I decessi sono stati 5.704, in diminuzione di 245 unità rispetto al 2015 (-4,1%). Un calo registrato anche a livello nazionale che Istat spiega così: “Dopo un anno di importante incremento, come è stato il 2015, è frequente che si registri un successivo decremento”, aggiungendo inoltre che “il numero di decessi registrato nel 2016 […] è il secondo valore più elevato dal 1945, tendenza in linea con l’aumento “fisiologico” dei decessi che ci si può attendere in una popolazione che invecchia”.
Le nascite di stranieri sono state 769, un dato in calo, anche questo, per effetto della crisi, dell’acquisizione della cittadinanza italiana da parte di molte donne straniere e anche di un mutamento generale dei comportamenti riproduttivi.

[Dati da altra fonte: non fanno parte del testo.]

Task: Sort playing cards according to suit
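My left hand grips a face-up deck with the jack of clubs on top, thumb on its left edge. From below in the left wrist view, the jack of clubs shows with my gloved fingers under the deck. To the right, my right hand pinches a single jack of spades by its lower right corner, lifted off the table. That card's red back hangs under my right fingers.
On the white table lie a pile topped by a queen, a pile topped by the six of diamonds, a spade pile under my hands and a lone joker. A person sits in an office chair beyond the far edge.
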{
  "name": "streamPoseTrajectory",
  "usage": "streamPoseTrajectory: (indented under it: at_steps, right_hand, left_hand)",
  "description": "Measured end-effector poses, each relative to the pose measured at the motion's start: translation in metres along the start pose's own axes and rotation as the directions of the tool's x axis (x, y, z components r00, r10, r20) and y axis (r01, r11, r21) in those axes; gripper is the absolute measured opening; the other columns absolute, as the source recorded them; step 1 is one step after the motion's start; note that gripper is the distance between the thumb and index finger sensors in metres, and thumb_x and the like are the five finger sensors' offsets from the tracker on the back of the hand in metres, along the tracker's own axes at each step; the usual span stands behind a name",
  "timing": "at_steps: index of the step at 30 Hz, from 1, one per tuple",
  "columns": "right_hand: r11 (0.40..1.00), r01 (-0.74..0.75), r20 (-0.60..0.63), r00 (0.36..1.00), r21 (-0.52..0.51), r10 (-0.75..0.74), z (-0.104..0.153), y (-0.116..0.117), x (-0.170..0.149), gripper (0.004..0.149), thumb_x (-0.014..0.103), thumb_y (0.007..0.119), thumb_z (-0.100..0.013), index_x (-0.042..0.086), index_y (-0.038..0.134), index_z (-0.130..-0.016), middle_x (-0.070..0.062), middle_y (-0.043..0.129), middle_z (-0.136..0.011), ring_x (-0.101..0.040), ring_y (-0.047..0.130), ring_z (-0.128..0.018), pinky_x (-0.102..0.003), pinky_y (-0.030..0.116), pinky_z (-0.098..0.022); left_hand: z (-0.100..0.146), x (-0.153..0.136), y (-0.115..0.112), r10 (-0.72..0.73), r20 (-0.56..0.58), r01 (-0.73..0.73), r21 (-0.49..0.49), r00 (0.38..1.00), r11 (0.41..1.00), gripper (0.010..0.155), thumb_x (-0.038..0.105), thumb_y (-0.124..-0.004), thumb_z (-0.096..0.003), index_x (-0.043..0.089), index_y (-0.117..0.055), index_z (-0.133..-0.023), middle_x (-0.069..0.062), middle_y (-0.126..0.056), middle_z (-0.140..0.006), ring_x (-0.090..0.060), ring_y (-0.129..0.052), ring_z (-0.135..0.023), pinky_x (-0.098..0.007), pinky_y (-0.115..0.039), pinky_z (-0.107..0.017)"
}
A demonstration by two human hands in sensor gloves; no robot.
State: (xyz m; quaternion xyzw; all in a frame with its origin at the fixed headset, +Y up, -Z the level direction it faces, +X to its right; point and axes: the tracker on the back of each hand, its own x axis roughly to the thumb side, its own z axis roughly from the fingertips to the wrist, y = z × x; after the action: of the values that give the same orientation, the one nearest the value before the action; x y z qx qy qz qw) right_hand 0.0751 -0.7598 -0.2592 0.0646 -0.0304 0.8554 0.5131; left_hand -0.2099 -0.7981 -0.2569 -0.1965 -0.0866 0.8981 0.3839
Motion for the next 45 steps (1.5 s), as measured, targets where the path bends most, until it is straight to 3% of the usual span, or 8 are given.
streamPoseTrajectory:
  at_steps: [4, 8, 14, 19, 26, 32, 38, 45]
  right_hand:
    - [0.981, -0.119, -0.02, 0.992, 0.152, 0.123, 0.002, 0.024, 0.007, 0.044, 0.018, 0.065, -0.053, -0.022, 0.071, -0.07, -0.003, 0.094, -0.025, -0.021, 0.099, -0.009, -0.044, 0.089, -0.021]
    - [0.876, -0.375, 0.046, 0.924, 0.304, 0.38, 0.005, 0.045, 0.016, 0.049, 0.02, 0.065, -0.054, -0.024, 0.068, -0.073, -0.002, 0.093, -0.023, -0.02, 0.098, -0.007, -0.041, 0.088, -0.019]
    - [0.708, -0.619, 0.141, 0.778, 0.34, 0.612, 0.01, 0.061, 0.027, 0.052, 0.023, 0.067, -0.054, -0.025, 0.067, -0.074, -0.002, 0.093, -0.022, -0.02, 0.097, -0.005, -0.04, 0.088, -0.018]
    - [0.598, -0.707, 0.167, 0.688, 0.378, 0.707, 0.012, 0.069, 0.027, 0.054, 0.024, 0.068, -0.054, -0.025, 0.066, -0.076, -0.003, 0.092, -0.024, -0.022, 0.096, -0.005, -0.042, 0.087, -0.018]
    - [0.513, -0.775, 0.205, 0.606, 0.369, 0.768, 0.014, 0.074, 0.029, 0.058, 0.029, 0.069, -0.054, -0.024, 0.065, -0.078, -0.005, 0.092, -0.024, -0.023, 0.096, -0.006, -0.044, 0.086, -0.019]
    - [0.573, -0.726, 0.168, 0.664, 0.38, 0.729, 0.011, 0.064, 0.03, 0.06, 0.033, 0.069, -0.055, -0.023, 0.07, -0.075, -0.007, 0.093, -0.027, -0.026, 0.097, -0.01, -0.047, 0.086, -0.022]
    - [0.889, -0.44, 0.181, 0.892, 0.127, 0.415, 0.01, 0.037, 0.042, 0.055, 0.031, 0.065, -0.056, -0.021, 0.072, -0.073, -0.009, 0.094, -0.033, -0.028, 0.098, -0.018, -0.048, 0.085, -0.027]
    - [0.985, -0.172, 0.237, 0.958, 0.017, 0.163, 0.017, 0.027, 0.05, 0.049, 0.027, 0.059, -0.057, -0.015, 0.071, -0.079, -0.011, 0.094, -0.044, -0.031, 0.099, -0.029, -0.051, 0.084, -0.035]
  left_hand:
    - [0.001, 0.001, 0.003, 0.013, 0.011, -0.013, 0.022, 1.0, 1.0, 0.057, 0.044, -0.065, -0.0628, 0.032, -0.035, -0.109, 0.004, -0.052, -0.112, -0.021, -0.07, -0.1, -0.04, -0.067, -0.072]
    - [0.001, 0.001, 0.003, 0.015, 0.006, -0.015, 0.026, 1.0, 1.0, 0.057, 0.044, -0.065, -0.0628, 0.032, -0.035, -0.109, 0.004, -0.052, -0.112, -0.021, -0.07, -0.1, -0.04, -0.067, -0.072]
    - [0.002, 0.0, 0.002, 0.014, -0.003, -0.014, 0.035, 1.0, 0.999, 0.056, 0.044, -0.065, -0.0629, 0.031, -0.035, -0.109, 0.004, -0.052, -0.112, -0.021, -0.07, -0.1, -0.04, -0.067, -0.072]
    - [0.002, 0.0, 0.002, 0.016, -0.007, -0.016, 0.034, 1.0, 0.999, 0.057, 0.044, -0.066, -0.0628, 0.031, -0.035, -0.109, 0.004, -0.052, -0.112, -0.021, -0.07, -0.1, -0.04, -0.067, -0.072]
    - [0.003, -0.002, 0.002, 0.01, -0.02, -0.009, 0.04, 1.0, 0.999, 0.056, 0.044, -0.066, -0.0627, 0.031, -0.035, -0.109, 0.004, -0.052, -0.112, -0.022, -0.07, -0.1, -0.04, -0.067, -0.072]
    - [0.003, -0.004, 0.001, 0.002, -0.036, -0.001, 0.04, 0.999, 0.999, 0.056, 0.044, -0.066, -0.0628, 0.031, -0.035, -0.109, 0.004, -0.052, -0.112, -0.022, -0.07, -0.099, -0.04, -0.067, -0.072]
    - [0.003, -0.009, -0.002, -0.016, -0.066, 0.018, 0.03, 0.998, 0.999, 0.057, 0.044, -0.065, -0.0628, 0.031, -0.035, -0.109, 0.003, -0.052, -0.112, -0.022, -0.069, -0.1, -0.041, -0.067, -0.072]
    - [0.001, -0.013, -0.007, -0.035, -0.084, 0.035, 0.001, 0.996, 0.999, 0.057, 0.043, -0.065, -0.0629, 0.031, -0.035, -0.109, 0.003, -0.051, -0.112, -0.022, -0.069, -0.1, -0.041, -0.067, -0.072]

Gli stranieri. L’incidenza della popolazione straniera sul totale dei residenti in provincia di Como è risultata dell’8,0%, in calo rispetto al 2013 (-8,3%), mentre nel 2008 l’incidenza era pari a 6,9% . Come abbiamo visto, però, il decremento della popolazione straniera residente è imputabile all’acquisizione della cittadinanza italiana. L’incidenza della popolazione straniera in provincia di Como (identica a quella rilevata a Lecco) è lievemente al di sotto di quella nazionale (8,3%) e decisamente più bassa di quella regionale (11,4%). Solo Sondrio, tra le province lombarde, ha dati inferiori a quelli comaschi (5,1%). Al contrario, le province più multietniche sono, nell’ordine, Milano (13,9%), Brescia (12,6%), Mantova (12,5%).

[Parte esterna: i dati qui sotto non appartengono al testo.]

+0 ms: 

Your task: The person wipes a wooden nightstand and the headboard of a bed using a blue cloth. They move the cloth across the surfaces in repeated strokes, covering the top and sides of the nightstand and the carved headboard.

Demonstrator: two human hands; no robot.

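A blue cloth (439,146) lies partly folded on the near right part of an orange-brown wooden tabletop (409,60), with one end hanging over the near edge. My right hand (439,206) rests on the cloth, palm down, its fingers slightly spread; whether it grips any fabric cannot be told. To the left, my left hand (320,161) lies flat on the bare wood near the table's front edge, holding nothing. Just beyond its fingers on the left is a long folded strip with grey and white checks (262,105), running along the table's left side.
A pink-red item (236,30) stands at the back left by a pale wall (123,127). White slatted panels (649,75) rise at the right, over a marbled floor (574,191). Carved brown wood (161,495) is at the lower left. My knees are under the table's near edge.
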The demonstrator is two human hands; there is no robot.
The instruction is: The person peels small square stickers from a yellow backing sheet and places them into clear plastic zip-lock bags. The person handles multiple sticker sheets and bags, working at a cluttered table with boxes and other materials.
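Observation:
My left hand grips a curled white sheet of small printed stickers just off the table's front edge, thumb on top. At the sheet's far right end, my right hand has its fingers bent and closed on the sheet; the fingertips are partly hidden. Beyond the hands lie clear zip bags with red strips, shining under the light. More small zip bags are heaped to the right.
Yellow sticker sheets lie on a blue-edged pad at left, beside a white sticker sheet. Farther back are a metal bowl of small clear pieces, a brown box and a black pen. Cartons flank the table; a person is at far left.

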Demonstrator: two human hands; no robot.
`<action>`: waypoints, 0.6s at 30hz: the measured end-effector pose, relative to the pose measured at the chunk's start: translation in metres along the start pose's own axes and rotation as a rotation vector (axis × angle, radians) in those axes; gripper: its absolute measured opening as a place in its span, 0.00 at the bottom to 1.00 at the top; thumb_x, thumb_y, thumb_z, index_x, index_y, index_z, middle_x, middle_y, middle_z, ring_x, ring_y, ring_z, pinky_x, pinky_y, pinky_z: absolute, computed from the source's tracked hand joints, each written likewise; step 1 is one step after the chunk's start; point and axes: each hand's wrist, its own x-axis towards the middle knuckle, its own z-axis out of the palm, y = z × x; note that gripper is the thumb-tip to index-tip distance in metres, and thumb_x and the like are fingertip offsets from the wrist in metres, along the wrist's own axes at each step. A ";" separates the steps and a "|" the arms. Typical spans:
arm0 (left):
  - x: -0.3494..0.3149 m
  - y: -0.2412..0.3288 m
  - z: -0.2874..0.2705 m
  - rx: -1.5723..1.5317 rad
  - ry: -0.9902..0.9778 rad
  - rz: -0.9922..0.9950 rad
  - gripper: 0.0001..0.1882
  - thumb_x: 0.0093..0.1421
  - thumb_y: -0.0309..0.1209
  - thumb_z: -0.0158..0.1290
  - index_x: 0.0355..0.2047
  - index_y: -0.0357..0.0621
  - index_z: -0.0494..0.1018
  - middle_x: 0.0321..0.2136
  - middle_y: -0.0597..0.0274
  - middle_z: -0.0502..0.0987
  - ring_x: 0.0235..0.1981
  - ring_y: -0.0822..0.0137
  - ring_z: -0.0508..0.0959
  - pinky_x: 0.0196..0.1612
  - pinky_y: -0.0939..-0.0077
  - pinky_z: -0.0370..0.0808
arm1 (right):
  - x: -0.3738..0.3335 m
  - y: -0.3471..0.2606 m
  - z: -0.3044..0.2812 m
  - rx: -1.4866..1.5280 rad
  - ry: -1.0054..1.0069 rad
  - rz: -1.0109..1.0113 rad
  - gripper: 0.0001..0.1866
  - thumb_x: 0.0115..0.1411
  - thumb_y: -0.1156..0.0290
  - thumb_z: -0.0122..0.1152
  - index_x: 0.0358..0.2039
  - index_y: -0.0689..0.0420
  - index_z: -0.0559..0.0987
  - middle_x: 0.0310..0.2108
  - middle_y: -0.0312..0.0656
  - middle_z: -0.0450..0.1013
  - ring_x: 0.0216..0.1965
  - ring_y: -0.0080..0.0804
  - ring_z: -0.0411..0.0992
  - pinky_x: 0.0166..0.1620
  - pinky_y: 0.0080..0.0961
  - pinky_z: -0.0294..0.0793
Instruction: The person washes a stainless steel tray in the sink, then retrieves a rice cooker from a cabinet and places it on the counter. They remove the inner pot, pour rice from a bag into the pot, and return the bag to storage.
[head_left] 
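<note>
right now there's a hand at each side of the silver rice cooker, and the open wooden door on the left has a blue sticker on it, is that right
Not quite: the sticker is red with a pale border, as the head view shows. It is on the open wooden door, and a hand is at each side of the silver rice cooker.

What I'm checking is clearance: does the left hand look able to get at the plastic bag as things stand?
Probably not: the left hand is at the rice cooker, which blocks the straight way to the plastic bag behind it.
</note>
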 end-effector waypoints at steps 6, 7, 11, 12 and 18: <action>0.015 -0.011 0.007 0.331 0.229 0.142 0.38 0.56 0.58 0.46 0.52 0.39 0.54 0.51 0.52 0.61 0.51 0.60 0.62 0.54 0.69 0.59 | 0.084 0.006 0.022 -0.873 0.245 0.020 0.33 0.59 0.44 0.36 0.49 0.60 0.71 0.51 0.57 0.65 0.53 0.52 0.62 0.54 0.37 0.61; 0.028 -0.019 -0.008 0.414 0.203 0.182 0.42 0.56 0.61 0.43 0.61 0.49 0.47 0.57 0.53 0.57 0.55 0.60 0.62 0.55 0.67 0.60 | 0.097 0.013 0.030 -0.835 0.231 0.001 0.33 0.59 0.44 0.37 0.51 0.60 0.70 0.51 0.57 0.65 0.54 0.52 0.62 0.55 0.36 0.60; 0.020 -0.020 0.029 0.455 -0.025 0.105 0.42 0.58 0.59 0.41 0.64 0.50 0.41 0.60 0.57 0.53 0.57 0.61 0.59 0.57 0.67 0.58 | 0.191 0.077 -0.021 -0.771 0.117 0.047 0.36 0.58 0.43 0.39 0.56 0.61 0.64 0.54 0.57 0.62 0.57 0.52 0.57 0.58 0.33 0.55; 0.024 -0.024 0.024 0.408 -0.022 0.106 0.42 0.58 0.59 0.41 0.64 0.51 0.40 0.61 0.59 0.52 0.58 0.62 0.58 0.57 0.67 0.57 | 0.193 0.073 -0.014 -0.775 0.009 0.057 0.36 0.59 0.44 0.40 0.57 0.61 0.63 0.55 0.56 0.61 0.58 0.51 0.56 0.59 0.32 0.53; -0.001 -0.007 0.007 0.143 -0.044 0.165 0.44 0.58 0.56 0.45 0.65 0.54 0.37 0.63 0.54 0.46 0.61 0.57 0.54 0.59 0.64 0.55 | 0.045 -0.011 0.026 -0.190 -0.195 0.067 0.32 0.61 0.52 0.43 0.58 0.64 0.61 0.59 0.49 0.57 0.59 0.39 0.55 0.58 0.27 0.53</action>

Como assorbe il 4,2% degli stranieri presenti in regione, mentre in Lombardia risiede il 22,6% di tutti gli stranieri presenti sul territorio nazionale.
Le etnie presenti in provincia di Como sono 152. La cittadinanza più numerosa è quella dei romeni (6.342 persone). Seguono marocchini (4.866), albanesi (3.974), ucraini (2.542), turchi (2.451) filippini (1.988 persone) e tunisini (1.789).
L’incidenza delle femmine sul totale degli stranieri è mediamente del 53,3%. Valori molto superiori alla media, però, si registrano tra ucraine (80,1%), moldave (70,4%), russe (66,7%), polacche (71,8%), brasiliane (75,9%), spagnole (70,7%), cubane (68,2%).

La struttura della popolazione. Al 31 dicembre 2016 l’Istat rileva in provincia di Como che: l’età media è pari a 44,7 anni (dato perfettamente in linea con la media nazionale); la speranza di vita per il complesso della popolazione è pari a 83,3 anni (85,6 anni per le femmine e 81,1 per i maschi), contro l’82,7 italiano.
Il numero medio di figli per donna è pari a 1,43 (era 1,52 nel 2009, punto massimo prima del declino). Il quoziente di natalità è pari a 8,1 per mille, in declino rispetto al massimo storico del 2009.